For the entries below, the expected answer is the line with "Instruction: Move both", the line with "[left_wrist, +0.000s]", and every line between them, exactly as written, and nothing more.

—————

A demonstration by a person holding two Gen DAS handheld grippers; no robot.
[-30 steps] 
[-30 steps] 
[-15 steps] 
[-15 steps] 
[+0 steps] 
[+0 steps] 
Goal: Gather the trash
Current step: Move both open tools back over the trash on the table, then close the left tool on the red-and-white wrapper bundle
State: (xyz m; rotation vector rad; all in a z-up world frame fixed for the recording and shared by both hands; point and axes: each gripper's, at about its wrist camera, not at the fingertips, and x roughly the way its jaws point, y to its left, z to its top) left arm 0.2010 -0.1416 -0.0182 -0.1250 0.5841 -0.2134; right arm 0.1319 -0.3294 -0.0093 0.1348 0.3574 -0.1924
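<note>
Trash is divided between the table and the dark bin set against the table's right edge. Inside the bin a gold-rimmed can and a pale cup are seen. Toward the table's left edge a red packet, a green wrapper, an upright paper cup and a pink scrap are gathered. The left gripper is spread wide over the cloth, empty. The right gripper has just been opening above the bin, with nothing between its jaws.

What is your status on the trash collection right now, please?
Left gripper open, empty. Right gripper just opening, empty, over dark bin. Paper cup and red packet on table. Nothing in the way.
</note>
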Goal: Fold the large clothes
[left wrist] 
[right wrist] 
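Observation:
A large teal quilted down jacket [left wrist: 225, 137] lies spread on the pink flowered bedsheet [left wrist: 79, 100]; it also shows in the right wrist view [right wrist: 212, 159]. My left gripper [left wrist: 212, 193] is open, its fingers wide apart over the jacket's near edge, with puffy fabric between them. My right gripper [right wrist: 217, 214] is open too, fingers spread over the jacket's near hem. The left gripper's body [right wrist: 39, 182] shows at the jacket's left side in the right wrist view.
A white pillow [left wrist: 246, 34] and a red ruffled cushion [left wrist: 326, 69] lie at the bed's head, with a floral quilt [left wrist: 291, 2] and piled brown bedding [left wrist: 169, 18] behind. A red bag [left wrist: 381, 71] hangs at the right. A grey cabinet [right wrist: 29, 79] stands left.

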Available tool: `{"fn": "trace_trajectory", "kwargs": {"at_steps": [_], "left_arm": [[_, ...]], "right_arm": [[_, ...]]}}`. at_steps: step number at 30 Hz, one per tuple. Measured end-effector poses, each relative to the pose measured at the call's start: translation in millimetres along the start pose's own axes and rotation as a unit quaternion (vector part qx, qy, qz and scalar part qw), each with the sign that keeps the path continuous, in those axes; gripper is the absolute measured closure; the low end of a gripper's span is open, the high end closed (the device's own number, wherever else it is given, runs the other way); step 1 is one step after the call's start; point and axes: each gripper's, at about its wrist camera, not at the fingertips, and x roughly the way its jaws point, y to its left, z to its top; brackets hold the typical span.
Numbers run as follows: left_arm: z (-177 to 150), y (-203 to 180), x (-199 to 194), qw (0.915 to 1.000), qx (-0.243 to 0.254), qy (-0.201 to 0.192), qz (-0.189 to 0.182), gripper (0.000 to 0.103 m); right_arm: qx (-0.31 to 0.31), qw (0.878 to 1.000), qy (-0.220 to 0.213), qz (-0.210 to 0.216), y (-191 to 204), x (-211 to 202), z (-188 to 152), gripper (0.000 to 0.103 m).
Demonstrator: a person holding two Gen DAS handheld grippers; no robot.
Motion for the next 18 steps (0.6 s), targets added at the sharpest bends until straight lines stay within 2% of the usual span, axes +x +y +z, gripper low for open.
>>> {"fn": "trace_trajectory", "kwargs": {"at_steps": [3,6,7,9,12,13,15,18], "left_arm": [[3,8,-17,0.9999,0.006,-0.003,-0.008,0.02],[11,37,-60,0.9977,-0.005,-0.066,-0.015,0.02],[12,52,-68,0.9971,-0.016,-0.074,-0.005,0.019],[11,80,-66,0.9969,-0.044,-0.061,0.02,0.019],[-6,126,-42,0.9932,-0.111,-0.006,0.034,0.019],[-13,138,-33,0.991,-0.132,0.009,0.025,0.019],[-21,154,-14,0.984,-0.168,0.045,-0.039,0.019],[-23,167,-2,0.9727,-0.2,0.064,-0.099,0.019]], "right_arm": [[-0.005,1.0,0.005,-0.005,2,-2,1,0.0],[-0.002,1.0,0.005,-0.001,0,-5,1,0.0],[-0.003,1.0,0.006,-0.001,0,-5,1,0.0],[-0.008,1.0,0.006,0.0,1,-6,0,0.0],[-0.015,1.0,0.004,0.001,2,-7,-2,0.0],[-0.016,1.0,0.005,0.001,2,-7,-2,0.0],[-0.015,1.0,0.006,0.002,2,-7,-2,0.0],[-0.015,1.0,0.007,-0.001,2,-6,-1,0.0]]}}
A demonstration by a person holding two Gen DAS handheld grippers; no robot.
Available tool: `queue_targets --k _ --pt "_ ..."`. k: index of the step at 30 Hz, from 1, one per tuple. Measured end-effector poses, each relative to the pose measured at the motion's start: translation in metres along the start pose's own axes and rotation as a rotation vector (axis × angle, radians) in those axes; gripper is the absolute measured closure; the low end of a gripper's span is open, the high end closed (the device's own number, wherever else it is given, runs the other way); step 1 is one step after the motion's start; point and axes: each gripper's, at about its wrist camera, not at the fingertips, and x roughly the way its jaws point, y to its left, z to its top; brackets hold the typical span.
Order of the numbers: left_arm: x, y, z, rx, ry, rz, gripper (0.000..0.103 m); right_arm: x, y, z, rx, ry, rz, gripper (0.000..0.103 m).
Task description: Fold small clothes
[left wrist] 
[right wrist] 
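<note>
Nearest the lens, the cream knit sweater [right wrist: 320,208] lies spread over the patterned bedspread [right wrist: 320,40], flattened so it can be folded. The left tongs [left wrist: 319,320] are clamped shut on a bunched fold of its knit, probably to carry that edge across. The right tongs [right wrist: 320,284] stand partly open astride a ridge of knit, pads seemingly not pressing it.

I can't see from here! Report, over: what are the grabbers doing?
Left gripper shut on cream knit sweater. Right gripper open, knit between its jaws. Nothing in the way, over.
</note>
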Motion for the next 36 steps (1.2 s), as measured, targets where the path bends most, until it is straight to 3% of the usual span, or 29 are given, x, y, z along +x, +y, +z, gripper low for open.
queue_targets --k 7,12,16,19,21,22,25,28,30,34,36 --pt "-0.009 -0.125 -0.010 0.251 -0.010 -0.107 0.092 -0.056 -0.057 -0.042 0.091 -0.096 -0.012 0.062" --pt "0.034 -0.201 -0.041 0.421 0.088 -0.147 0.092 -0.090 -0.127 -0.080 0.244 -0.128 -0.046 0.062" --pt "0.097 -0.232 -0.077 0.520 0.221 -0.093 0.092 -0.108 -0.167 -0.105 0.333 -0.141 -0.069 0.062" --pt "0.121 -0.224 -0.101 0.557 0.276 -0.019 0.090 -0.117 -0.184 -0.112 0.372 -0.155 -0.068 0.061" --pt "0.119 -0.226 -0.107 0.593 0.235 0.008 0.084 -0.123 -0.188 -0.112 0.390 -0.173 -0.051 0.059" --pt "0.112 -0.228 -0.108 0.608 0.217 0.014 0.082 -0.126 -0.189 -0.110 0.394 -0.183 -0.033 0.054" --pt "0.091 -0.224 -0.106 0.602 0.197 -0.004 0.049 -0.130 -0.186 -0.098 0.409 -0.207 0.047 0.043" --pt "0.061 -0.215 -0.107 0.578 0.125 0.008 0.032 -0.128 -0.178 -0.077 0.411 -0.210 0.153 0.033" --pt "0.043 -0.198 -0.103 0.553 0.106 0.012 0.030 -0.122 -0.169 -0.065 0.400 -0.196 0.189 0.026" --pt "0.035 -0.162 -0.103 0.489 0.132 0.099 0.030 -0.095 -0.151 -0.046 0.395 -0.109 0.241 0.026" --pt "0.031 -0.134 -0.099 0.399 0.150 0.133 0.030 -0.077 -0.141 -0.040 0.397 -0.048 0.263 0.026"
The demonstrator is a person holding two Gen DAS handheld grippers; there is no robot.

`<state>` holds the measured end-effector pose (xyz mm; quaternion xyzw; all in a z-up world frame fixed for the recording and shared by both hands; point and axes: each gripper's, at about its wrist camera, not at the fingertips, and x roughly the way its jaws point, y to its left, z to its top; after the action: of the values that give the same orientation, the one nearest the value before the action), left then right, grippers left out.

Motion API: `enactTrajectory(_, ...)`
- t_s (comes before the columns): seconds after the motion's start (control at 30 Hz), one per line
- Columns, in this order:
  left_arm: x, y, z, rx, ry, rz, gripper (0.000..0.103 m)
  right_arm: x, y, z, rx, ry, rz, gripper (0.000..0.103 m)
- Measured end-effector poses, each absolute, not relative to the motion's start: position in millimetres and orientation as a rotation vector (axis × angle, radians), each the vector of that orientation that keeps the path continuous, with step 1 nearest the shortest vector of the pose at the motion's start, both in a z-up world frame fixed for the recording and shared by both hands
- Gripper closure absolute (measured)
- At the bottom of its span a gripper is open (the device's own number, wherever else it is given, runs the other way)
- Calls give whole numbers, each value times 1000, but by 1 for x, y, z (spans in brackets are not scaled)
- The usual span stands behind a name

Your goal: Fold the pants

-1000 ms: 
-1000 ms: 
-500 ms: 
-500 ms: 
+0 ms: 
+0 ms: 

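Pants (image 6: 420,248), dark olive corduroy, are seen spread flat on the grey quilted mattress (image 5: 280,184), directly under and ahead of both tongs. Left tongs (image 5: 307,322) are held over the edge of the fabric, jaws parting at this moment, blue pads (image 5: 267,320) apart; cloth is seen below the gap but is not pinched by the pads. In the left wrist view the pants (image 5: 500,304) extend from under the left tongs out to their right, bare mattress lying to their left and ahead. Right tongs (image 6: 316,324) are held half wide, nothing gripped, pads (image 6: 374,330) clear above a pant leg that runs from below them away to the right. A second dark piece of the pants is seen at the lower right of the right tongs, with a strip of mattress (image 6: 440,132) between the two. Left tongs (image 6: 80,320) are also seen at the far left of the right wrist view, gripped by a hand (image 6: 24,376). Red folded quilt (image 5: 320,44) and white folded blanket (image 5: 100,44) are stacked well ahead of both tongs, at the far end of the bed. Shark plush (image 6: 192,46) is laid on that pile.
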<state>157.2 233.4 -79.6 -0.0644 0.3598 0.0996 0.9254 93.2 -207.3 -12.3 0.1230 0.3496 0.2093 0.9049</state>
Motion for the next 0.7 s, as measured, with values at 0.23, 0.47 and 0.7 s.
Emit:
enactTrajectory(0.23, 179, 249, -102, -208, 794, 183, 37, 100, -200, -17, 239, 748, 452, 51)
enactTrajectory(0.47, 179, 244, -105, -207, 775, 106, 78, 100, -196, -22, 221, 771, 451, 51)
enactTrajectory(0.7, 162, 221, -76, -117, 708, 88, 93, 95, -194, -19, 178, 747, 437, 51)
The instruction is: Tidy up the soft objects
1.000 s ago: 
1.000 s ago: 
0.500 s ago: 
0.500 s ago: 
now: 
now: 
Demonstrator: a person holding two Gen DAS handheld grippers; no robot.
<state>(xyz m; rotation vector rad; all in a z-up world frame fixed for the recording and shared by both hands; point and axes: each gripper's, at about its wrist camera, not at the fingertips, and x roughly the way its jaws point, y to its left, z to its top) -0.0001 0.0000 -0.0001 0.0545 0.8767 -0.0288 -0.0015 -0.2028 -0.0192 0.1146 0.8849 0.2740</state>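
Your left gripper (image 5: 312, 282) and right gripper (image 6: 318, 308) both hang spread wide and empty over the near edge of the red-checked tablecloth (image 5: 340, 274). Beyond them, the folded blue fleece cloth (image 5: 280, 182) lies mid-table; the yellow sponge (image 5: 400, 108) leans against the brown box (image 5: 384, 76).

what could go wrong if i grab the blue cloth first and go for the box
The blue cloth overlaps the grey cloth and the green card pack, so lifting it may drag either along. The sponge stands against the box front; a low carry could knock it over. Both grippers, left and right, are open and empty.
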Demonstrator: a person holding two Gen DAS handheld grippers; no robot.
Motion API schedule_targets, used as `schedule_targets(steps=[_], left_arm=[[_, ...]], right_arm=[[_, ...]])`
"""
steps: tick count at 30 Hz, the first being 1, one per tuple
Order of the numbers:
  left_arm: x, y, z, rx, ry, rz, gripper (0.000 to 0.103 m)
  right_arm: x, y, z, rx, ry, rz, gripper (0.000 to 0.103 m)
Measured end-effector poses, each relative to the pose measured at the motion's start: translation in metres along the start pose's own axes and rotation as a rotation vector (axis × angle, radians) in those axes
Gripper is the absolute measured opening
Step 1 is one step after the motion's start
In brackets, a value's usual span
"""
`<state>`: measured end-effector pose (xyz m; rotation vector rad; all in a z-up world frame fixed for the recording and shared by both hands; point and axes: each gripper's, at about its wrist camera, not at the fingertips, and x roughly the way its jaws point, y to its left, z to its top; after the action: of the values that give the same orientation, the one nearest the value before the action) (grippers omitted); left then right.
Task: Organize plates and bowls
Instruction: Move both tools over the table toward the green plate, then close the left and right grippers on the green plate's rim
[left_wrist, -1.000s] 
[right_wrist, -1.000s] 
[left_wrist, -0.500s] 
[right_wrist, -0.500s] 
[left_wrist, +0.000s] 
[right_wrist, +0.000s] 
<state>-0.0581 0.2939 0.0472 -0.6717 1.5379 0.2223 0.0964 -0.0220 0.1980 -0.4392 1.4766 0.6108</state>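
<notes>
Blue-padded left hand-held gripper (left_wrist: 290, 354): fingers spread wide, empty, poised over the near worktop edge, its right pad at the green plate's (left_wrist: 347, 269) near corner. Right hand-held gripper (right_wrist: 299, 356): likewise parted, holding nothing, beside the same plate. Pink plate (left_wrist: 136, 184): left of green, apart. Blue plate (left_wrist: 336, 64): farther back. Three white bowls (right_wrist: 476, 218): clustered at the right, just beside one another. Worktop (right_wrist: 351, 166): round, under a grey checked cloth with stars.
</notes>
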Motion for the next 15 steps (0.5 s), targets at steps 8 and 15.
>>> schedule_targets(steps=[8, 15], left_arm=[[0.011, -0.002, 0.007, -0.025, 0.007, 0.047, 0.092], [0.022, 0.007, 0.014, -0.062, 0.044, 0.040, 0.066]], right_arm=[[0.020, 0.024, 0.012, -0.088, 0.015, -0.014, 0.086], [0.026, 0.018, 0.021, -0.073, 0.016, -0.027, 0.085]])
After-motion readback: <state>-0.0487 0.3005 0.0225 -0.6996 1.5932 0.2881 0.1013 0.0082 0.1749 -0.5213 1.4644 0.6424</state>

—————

▸ **WRITTEN SOLUTION**:
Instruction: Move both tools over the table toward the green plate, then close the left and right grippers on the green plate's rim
[left_wrist, -1.000s] 
[right_wrist, -1.000s] 
[left_wrist, -0.500s] 
[right_wrist, -0.500s] 
[left_wrist, +0.000s] 

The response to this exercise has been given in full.